The four prompts are:
“Design a workspace for undergraduate students to work in assignments in”
“Imagine a place that is designed to be as comfortable and as inviting as possible for undergraduate students to hang out in as they are working on assignments”
“Provide details of how to design a space where undergraduate students can come and work on assignments without distraction, and where they can be comfortable and focus on their work”
“Hi ChatGPT. I would like you to come up with a great design for a space where undergraduate students can come and work on assignments. The space should be incredibly welcoming, not distracting, and extremely comfortable. It should also help undergrads focus on their work and be as productive as possible. Thank you so much!”
EXERCISE:
1. Open a new session with ChatGPT, making sure that you are in GPT-4 mode.

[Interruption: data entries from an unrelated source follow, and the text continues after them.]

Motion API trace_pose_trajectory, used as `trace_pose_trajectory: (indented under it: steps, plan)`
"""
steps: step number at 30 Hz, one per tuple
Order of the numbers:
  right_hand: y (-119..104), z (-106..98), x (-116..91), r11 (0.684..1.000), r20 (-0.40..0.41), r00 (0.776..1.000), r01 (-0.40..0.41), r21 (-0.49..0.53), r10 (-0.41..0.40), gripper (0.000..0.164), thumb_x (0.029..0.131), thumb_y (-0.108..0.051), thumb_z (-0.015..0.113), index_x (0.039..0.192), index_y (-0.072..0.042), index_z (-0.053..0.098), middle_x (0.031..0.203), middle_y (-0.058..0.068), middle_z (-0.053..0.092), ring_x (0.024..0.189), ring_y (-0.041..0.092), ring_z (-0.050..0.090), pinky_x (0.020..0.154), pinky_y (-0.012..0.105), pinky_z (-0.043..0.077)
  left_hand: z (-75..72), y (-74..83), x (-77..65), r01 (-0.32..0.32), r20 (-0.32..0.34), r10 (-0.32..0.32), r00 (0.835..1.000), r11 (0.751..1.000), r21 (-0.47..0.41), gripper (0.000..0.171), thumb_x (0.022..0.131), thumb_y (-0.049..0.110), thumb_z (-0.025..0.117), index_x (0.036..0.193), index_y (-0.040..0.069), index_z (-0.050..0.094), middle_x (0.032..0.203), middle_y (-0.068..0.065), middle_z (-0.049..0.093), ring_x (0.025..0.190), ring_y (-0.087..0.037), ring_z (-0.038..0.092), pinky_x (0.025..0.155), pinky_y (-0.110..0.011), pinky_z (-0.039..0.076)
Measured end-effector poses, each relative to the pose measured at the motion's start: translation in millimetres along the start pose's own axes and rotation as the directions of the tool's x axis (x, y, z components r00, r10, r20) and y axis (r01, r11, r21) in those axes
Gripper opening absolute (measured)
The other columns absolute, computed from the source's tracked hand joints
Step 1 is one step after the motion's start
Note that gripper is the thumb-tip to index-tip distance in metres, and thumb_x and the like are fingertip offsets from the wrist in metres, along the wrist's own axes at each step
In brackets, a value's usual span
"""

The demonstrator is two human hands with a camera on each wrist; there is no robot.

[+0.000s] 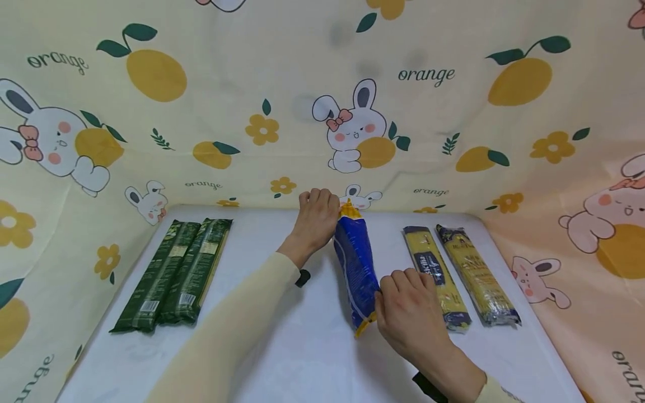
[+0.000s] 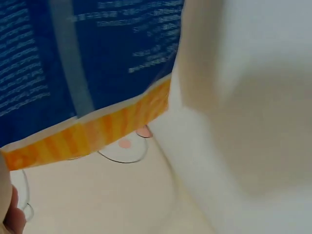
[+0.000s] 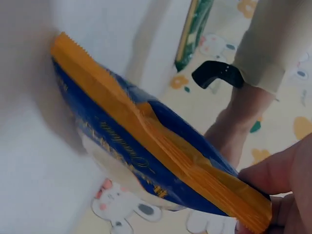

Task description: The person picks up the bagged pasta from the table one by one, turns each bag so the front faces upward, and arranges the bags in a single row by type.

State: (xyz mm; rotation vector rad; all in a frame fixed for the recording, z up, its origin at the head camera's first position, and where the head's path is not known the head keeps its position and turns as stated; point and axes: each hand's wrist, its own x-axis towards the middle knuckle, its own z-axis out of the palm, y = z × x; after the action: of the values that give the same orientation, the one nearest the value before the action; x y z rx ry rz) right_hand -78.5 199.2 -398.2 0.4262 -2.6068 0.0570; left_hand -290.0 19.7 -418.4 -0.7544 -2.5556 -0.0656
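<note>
Both my hands hold a blue plastic packet [image 1: 356, 266] with yellow-orange sealed ends over the middle of the white table. At its far end, my left hand [image 1: 317, 218] grips a corner with curled fingers. My right hand [image 1: 410, 310] pinches the near end between thumb and fingers. In the right wrist view the orange end seam [image 3: 141, 122] runs into the right thumb and fingers. Small white print covers the packet's blue face [image 2: 122, 44] in the left wrist view, where only a bit of my left fingers shows at the lower left.
Two long dark green packets [image 1: 194, 271] lie side by side on the table's left. On the right lie a yellow packet with a blue label [image 1: 435, 274] and another yellow, shiny packet [image 1: 478, 274]. A cloth printed with rabbits and oranges [image 1: 302, 56] hangs behind the white table [image 1: 282, 347].
</note>
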Motion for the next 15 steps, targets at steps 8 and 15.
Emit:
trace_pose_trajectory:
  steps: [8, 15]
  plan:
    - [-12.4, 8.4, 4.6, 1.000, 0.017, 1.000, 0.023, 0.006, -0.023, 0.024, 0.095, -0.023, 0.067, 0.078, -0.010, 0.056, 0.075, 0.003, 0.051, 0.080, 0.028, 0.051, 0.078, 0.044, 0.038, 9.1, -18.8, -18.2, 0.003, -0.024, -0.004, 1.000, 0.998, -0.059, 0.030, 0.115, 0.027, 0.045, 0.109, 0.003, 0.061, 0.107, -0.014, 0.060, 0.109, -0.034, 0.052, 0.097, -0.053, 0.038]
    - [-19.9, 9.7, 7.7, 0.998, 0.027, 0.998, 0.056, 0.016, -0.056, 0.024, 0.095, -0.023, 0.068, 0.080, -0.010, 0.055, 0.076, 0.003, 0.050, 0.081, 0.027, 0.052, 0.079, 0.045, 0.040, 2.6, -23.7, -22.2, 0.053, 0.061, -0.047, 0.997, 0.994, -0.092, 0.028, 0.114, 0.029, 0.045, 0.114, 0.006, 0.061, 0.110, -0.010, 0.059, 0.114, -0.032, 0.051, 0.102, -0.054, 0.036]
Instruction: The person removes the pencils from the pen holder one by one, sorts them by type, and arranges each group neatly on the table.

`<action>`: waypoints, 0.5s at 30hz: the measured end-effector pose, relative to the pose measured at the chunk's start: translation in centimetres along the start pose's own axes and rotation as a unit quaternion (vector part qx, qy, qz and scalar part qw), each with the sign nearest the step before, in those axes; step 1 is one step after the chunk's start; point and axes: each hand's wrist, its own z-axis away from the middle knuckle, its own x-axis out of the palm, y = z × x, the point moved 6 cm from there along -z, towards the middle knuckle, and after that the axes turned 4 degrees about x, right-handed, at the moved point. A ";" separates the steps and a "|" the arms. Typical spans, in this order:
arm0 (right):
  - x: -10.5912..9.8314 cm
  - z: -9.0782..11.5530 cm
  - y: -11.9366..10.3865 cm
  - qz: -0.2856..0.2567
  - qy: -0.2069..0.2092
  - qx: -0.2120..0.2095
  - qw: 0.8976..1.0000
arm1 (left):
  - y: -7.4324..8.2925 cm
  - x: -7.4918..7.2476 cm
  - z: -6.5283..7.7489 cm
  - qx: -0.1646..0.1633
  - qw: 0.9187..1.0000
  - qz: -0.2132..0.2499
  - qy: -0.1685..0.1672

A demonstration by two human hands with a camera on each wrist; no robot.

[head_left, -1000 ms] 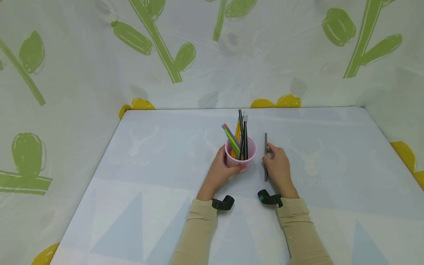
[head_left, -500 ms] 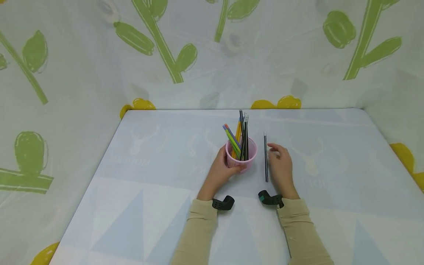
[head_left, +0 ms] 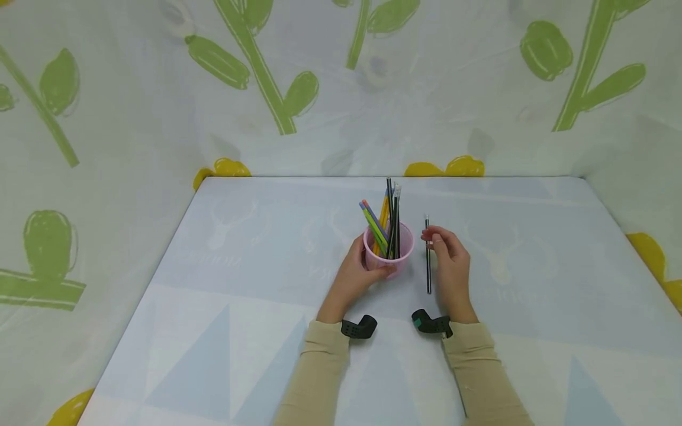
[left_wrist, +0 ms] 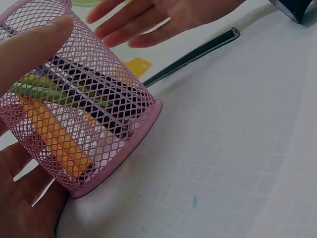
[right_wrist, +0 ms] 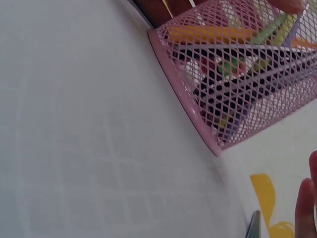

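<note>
Pink wire mesh shows plainly in both wrist views, where the head view gives only a small pink pencil cup (head_left: 388, 248) standing upright on the pale blue table (head_left: 256, 248). Through the mesh the left wrist view shows the lower ends of the pencils (head_left: 385, 220) inside (yellow, green and dark barrels), while the head view shows their tops fanning above the rim.

The left hand (head_left: 356, 273) curls round the cup's near left side; the thumb (left_wrist: 34, 42) lies against the mesh wall and the palm sits beneath it.

Just right of the cup, a dark loose pencil (head_left: 428, 255) lies flat on the table, pointing away from the person. The right hand (head_left: 450, 264) rests beside it with fingers (left_wrist: 126, 27) loosely extended and slightly spread, their tips over the pencil's far half. Whether they touch it I cannot tell; no grip shows. The right wrist view catches only a fingertip edge and the pencil's end at its lower corner.
</note>
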 end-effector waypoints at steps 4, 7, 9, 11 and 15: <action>1.3 0.4 -1.5 0.009 -0.051 0.002 0.999 | -1.4 0.1 -0.5 0.006 1.000 0.010 0.001; 2.5 1.0 -2.6 0.023 -0.093 0.011 0.995 | -2.5 0.2 -0.8 0.007 1.000 0.009 0.006; 3.1 1.4 -3.2 0.023 -0.116 0.016 0.993 | -3.0 0.3 -0.8 0.010 1.000 0.007 0.009; 3.6 1.6 -3.4 0.028 -0.132 0.023 0.991 | -3.2 0.3 -0.8 0.014 1.000 0.006 0.010; 4.3 1.9 -3.4 0.032 -0.158 0.040 0.986 | -3.1 0.4 -0.7 0.027 1.000 0.006 0.011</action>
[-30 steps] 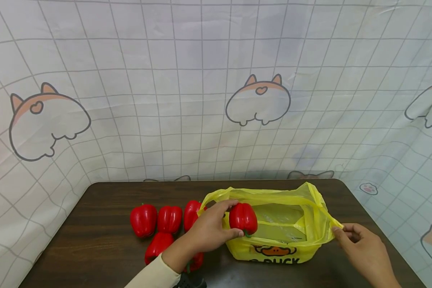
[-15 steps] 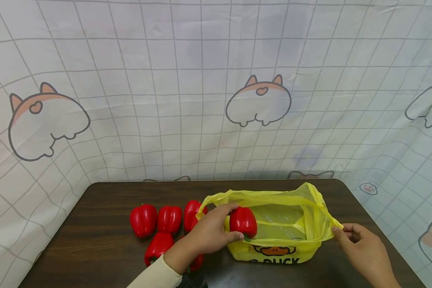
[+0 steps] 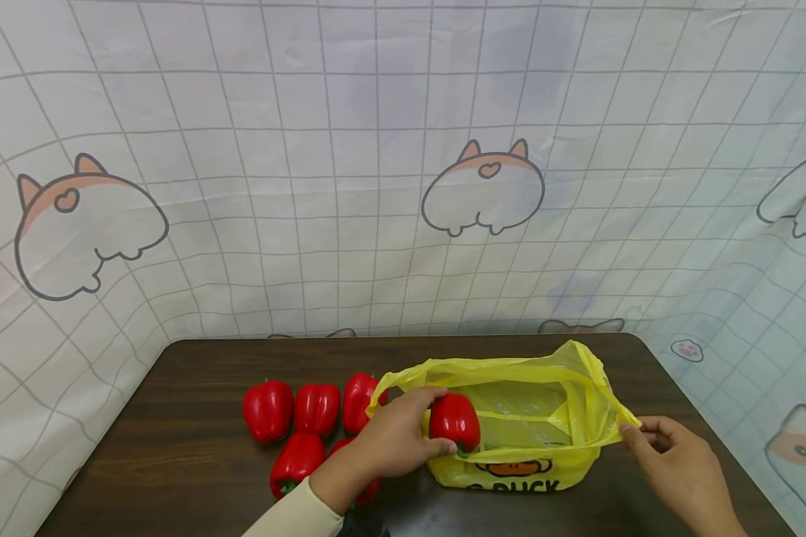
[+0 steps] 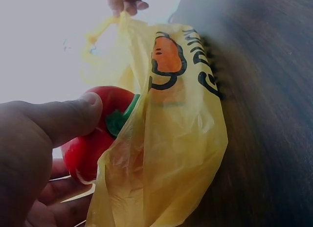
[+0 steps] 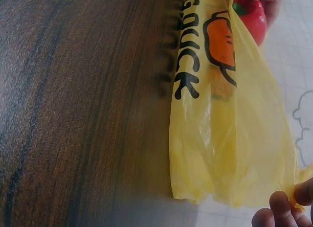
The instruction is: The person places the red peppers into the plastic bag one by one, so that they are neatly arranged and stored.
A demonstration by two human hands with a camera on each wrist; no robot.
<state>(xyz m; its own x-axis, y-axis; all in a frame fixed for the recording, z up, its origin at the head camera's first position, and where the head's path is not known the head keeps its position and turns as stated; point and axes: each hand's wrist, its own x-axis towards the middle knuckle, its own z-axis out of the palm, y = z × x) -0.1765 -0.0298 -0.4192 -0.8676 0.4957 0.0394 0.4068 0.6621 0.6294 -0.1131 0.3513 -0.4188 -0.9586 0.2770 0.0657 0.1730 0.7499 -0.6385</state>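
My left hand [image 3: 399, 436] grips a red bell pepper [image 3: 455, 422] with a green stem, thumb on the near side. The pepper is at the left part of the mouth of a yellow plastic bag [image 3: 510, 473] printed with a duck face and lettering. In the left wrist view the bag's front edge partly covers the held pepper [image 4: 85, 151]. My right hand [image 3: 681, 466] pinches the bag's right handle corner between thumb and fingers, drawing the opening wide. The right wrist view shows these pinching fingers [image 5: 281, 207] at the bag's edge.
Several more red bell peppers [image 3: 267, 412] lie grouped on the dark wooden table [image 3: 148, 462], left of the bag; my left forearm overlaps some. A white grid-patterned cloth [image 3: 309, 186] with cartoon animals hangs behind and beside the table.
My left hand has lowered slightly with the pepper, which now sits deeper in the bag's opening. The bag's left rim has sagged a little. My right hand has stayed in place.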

1.1 Provide ChatGPT with prompt 1 from above.
1.2 Assess the quality of the response using the RACCCA scale and make a note of your assessment.
2. Open a new session with ChatGPT, making sure that you are in GPT-4 mode.
2.1 Provide ChatGPT with prompt 2 from above.
2.2 Assess the quality of the response using the RACCCA scale.
3. Open a new session with ChatGPT, making sure that you are in GPT-4 mode.
3.1 Provide ChatGPT with prompt 3 from above.
3.2 Assess the quality of the response using the RACCCA scale.
4. Open a new session with ChatGPT, making sure that you are in GPT-4 mode.
4.1 Provide ChatGPT with prompt 4 from above.
4.2 Assess the quality of the response using the RACCCA scale.
Reflect on the quality of each prompt and the response it led to. How does the RACCCA framework help differentiate between the quality and usefulness of different promps and responses?
By the end of this exercise you should have a better sense of how to use the RACCCA framework to distinguish between prompts and responses that provide more or less useful information.